Of course. She can read his address right off the chart at the foot of the bed. To her he is one of those Penn Park snobs he himself has always resented. "Brewer's a rugged town," he agrees, sinking back into his pillow. "Always was. Coal and steel. Bars and cathouses all along the railroad tracks right through the middle of the city, when I was young." He glances away, at the ornamental brickwork, the hurrying dry dark clouds. He tells his nurse, "You know best how to live your own life. Tell your mother, if she asks, that maybe we'll meet some other time." Under the pear trees, in Paradise.

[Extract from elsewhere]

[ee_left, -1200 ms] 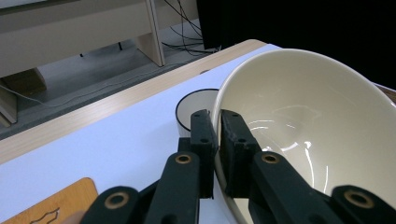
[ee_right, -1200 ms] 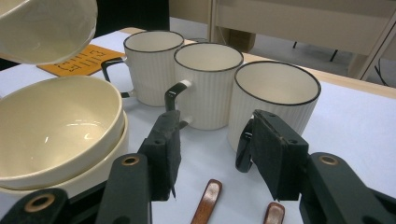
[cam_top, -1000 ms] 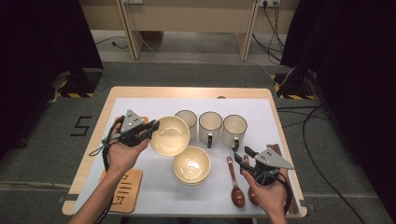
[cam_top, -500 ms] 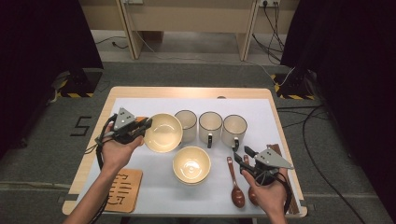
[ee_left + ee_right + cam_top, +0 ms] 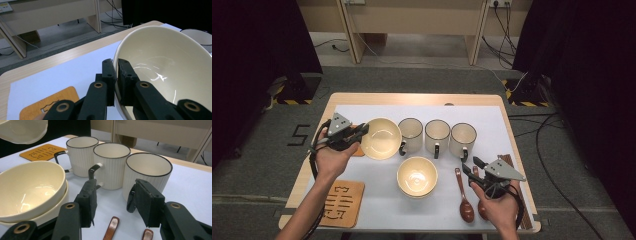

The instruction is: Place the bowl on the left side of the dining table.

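Glossy cream bowl (image 5: 381, 138) in left claw (image 5: 360, 132)

3 white mugs (image 5: 437, 135) in a row, btwn the left tongs (image 5: 362, 131) and right tongs (image 5: 470, 165), handles facing the person. 2 stacked cream bowls (image 5: 417, 176) sit just left of the right tongs, w/ 2 wooden spoons (image 5: 464, 202) right beside and under them. Cut-out wooden coaster (image 5: 342, 202) lies near the table edge, well behind the left tongs, on the person's side.
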`<control>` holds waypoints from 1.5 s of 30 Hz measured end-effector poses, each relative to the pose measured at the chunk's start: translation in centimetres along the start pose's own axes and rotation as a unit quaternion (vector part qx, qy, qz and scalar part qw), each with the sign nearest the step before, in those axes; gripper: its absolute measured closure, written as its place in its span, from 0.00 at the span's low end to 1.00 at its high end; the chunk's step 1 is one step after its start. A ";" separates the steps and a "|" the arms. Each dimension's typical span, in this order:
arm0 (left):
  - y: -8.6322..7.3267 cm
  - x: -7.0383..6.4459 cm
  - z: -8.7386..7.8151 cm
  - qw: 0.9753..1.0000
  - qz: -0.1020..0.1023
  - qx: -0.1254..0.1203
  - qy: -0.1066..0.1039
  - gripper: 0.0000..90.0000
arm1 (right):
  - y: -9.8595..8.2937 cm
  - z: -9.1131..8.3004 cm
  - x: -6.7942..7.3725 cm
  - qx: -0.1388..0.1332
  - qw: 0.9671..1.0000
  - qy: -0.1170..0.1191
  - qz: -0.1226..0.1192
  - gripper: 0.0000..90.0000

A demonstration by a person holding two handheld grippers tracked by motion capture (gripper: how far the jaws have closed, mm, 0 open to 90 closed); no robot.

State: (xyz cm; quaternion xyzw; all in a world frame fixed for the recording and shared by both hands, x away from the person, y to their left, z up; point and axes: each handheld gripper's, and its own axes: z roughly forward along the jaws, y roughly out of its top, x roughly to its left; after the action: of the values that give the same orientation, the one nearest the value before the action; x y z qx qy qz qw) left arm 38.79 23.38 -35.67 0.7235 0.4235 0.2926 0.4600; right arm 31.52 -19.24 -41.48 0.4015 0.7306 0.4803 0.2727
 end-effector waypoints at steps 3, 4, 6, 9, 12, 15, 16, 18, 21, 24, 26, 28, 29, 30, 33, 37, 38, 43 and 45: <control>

Lying there these days, Harry thinks fondly of those dead bricklayers who bothered to vary their rows at the top of the three buildings across the street with such festive patterns of recess and protrusion, diagonal and upright, casting shadows in different ways at different times of the day, these men of another century up on their scaffold, talking Pennsylvania Dutch among themselves, or were Italians doing all the masonry even then? Lying here thinking of all the bricks that have been piled up and knocked down and piled up again on the snug square streets that lift toward Mt. Judge, he tries to view his life as a brick of sorts, set in place with a slap in 1933 and hardening ever since, just one life in rows and walls and blocks of lives. There is a satisfaction in such an overview, a faint far-off communal thrill, but hard to sustain over against his original and continuing impression that Brewer and all the world beyond are just frills on himself, like the lace around a plump satin valentine, himself the heart of the universe, like the Dalai Lama, who in the news lately – Tibet is still restless, after nearly forty years of Chinese rule – was reported to have offered to resign. But the offer was greeted with horror by his followers, for whom the Dalai Lama can no more resign godhood than Harry can resign selfhood.